In short - I've experienced this before and I can assure you that creating a database inside a database in this way is definitely a Bad Thing.
If you need to do anything but the most basic querying on these lists (and literally I mean "Can I have all the items in this list please?"), you should try and find an alternative.
As long as each user pretty much has their own database I'll definitely recommend the CREATE TABLE approach. Even if they don't I'd still recommend that you at least consider it.
Perhaps a potential solution would be the creating of lists can involve CREATE TABLE statements for those entities/lists?
It sounds like the db structure or schema can change at runtime, or at the user's command, so perhaps something like this might help?
User wants to create a new list of an entity never seen before. Call it Computer.
User defines the attributes (screensize, CpuSpeed, AmountRAM, NumberOfCores)
System allows user to create in the UI
system generally lets them all be strings, unless can tell when all supplied values are indeed dates or numbers.
build the CREATE scripts, execute them against the DB.
insert the data that the user defined into that new table.
Properly coded, we're working with the requirements given: let users create new entities. There was no mention of scale here. Of course, this requires all input to be sanitized, queries parameterized, actions logged, etc.

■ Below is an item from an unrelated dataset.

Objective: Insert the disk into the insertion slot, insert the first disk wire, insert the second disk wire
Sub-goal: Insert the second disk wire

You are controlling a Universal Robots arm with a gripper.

The negative comment below doesn't actually give any good reasons, but creates a bit of FUD. I'd be interested in addressing any concerns with this potential solution. We haven't heard about scale, security, performance, or usage (internal LAN vs. internet).
You should absolutely not dynamically create tables when your users create lists. That isn't how databases are meant to work.
Your schema is correct, and the pluralization is, in my opinion, also correct, though I would remove the camel case and call them lists, list_columns, list_rows and list_data.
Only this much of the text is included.